*TASK TO CARRY OUT:*
Each line of the data that includes "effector" must be copied.

*PROVIDED DATA:*

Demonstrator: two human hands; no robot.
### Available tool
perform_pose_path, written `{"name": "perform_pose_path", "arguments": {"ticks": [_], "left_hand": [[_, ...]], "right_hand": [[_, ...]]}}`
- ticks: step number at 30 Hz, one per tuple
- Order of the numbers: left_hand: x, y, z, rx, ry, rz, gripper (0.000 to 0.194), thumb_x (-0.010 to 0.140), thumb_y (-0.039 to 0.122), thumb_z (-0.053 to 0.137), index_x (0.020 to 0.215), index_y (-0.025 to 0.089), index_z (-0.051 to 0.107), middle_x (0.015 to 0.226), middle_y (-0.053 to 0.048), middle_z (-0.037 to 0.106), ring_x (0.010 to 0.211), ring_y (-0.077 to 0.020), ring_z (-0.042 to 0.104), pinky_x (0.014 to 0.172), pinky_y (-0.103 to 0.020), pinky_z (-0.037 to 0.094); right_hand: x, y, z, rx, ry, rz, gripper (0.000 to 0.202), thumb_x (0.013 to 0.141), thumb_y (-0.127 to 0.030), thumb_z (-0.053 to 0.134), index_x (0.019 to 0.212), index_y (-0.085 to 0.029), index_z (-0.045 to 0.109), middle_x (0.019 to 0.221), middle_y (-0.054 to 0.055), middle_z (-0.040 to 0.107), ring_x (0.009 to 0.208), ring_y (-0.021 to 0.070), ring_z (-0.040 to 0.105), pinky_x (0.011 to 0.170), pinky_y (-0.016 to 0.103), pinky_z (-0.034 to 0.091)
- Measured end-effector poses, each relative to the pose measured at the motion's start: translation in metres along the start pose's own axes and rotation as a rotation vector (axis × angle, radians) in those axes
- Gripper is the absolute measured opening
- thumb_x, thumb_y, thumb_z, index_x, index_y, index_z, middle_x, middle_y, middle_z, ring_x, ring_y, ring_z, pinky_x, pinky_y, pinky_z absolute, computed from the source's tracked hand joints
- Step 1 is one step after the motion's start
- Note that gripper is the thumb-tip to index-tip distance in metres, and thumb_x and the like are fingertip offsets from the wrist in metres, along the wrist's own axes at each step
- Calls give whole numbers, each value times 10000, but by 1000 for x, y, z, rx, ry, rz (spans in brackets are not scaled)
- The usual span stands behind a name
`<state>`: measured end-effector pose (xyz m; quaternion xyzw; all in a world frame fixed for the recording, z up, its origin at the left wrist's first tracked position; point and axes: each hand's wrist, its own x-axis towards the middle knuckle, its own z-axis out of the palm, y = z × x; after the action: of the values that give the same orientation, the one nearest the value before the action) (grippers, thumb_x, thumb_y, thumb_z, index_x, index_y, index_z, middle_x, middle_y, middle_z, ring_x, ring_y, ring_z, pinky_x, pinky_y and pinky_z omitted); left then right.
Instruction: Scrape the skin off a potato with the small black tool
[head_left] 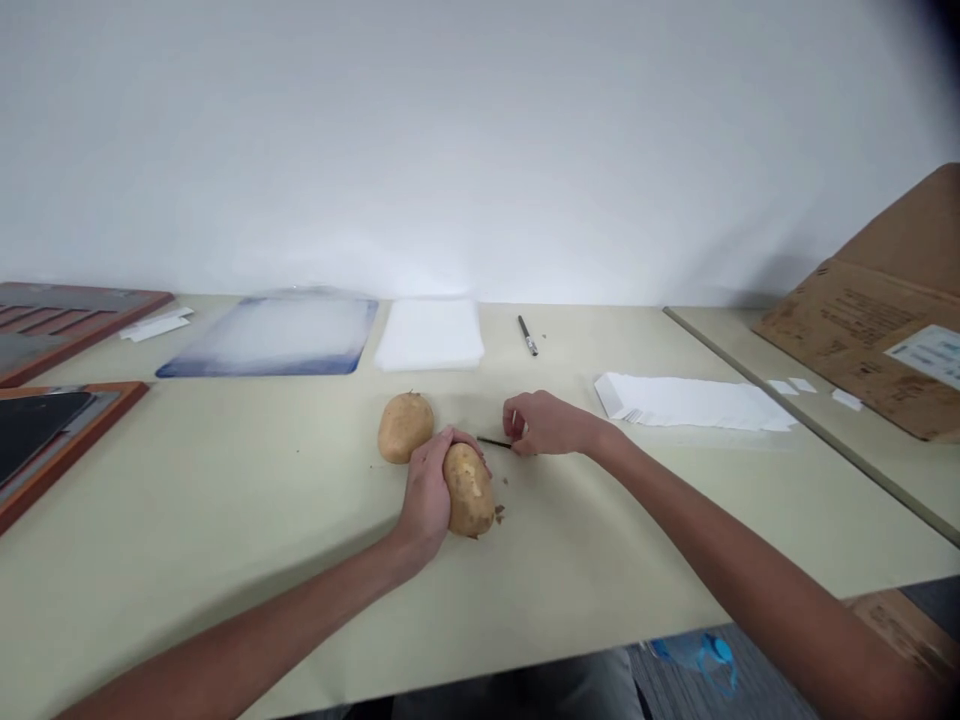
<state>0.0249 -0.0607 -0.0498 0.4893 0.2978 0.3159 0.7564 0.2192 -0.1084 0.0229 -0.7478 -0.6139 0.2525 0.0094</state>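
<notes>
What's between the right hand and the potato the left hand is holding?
The head view shows a thin dark stick and fingers of the left hand there.

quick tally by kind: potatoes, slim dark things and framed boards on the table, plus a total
Potatoes: 2 (one under the left hand, one behind it)
Slim dark things: 2 (one at the right hand, one farther back)
Framed boards: 2 (both at the left edge)
Total: 6
</notes>
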Motion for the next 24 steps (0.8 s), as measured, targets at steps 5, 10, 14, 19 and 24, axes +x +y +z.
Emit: {"name": "perform_pose_path", "arguments": {"ticks": [5,10,14,19,24], "left_hand": [[-2,1,8,-6,23,4,414,922,544,520,761,180,634,648,-50,679,558,-200,635,472,-283,530],[-1,0,23,-4,49,41,393,901,523,547,728,179,625,636,-43,679,545,-197,644,479,-272,502],[4,-4,34,-9,64,52,394,894,519,552,716,176,631,616,-37,667,561,-199,654,489,-266,498],[9,-3,41,-27,92,46,373,861,514,577,728,171,637,611,-41,670,562,-214,661,491,-285,511],[15,3,41,-45,98,10,367,862,505,571,707,175,614,608,-37,653,564,-214,660,482,-281,500]], "right_hand": [[-8,3,1,-9,-63,-13,64,787,-156,715,844,-130,702,896,70,743,771,179,678,607,266,502],[-18,12,4,-51,-70,-48,122,870,-226,719,805,-130,680,852,42,723,770,167,670,651,280,528],[-19,14,7,-122,-74,-79,151,862,-257,756,847,-130,677,866,39,711,790,167,663,701,298,545],[-12,10,6,-216,-87,-88,278,818,-325,810,953,-125,673,986,67,702,833,183,658,717,319,555],[-13,9,4,-272,-86,-89,326,824,-355,799,1020,-130,668,1050,80,694,878,199,667,728,328,559]]}}
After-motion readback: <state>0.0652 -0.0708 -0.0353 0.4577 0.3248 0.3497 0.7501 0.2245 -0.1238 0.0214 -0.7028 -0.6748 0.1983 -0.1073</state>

*YOUR RESPONSE:*
- Measured end-effector poses, each relative to the pose measured at the motion's start: translation in metres along the start pose's own axes and rotation as a rotation vector (axis × angle, radians) in those axes
`<state>`: measured end-effector pose (xyz m; quaternion xyzw; all in a world frame fixed for the recording, z up, its origin at the left wrist's first tracked position; point and axes: each hand's wrist, its own x-axis towards the middle knuckle, its own z-axis out of the palm, y = z × x; after the action: of the values that give the same orientation, the one nearest the value before the action) (grippers, thumb_x, thumb_y, thumb_z, index_x, index_y, index_z, middle_x, middle_y, middle_z, ring_x, ring_y, ring_z, pinky_x, pinky_y and pinky_z omitted); left then right.

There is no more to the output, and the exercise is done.